During his time in San Francisco, he worked at the Tenderloin Housing Clinic as an associate director of property management. Among his duties, was managing a portfolio of homes available to the recently homeless.
One of the biggest lessons Williams learned through his work in D.C. and San Francisco was the potential impact of reinvestment into undeserved communities if done the “right way.”
“I saw it done the wrong way and I’ve seen it done the right way,” he said. “What I think is the right way is when you redevelop a community with the intent of making the improvement for the people who currently live there.”
Wanting to be closer to his mom, watch his nieces grow up and not be a “distant” uncle, Williams returned to Memphis earlier this year.
After initial struggles in his job search, Williams became a finalist for the Frayser CDC executive director role.
Williams said the idea of revitalizing a neighborhood in Memphis in the ways he saw it done at his previous stops was attractive.
“I love Memphis,” he said, on what attracted him to this role. “I really do, but it’s always been a concern how minority communities – specifically Black communities – are not provided resources that they are entitled to and should have.”
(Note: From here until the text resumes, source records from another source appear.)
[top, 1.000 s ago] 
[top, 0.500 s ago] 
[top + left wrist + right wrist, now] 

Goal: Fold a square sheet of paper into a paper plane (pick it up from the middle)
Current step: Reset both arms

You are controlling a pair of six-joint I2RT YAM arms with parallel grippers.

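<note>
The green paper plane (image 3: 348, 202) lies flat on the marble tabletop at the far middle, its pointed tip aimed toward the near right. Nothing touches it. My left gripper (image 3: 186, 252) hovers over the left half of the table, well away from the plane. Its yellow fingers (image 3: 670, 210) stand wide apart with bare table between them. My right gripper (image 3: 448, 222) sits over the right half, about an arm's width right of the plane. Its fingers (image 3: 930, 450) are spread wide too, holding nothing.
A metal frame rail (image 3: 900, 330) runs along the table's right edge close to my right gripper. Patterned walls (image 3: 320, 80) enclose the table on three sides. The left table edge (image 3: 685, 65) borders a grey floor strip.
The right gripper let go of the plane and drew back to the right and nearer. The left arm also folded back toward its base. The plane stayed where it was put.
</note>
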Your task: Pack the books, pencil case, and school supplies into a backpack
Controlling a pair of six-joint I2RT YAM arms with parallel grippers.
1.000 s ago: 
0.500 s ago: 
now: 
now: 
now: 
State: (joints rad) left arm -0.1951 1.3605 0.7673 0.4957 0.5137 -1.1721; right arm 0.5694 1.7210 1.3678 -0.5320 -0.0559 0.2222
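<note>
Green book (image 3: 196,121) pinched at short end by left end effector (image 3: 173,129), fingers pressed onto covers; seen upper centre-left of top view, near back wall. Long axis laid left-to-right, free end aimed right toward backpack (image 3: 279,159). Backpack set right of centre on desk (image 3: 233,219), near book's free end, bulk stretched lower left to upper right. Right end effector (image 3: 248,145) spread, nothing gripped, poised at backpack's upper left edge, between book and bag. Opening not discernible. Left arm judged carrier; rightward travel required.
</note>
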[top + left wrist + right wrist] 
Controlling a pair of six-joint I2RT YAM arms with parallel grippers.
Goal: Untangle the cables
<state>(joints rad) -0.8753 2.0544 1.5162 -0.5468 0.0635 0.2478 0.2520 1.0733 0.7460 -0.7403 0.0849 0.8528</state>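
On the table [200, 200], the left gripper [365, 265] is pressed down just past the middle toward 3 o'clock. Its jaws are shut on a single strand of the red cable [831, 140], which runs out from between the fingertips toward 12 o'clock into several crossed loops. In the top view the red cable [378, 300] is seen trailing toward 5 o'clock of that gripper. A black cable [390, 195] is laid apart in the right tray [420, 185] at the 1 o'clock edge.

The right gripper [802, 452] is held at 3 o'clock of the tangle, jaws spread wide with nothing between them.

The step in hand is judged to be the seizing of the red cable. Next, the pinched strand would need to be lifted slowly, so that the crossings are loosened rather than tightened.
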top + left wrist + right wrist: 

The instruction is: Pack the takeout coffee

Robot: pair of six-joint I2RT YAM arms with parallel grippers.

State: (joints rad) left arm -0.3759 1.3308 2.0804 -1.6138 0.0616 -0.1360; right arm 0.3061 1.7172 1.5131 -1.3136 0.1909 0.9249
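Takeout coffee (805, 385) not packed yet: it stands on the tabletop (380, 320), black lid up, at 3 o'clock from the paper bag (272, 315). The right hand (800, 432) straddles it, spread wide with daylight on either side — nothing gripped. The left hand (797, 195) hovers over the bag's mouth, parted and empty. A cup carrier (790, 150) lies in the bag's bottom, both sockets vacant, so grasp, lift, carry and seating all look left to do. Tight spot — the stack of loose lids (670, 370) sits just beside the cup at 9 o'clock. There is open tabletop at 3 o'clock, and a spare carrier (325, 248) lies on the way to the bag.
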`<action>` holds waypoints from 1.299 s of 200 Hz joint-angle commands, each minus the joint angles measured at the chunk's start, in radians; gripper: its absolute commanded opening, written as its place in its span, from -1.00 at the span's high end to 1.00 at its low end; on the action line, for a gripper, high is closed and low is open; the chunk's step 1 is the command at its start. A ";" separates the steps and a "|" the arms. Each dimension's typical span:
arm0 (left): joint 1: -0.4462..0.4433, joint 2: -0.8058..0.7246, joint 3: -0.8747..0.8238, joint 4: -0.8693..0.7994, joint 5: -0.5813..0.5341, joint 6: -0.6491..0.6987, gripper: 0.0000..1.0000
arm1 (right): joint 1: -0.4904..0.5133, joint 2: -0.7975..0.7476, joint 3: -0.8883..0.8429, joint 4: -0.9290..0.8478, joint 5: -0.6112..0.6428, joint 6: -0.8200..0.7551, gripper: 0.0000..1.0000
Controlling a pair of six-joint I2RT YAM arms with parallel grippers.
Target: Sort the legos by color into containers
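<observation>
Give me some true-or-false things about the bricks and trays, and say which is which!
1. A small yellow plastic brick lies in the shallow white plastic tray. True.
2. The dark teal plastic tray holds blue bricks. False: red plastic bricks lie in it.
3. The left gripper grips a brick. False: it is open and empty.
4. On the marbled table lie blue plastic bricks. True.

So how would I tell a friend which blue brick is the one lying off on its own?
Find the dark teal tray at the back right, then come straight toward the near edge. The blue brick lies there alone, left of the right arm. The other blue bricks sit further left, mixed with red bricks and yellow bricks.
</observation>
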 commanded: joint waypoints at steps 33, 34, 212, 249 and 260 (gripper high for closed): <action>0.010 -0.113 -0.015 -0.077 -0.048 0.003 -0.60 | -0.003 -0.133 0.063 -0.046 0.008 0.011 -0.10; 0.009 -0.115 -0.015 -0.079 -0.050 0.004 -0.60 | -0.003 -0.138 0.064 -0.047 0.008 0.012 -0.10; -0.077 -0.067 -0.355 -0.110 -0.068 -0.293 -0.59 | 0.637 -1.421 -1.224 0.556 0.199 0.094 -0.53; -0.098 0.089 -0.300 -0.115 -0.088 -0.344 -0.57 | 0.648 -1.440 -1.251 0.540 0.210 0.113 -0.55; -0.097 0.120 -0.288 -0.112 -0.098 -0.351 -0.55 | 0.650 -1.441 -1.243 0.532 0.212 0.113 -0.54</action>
For Frayser CDC board chairman Geoff Lewis, actively involved in the search, Williams’ energy and poise stood out.
“Steve (Lockwood) was great,” said Lewis, an MLG&W lawyer. “But with new people come new ideas, so it’s good to hear something new, something different perspective.” He said Williams “seems like a real poised person. Specifically, for CDC work, we have to deal with a lot of different government entities, different officials and (he) seems like a good fit to work with them.”
Lockwood, 70, will stay on full-time through October to help with the transition and plans to still be involved with the CDC in a part-time role assisting the nonprofit on longer-term projects.
“His personality is significantly different than mine, but his motivation and outlook is not very different than mine,” Lockwood said. “He’s kind of quieter. He said when we hired him, (that) he’s a listener. So, he doesn’t run and jump around and tell people what to do real fast. He ponders on stuff and let’s things develop.”
Lockwood, who became a Frayser advocate over his long tenure, is playing a key part in introducing Williams as the new face of the CDC. Right now, it’s challenging because instead of introducing him at in-person events, it’s through Zoom calls.
“It would be a little easier if distancing were not in place,” Lockwood acknowledges.
Williams plans to focus on the important CDC initiatives like improving home ownership in Frayser and attracting new businesses and economic development. Though, he admits it’s a bigger role than even succeeding on those fronts.
“I can’t say that I’m doing outreach in the community, but I’m not connected to all of the churches in the area,” Williams said. “And letting them know about services and programs and making sure their parishioners are aware of services that are in the neighborhood.”
One goal of Williams’ is for people to identify specific areas of the neighborhood where the Frayser CDC made a direct impact, a mindset he’s had since he was a child.
“I would like to see people in the community exercise and utilize the equity they built from home ownership to start businesses, investment or reinvestment in the community,” Williams said.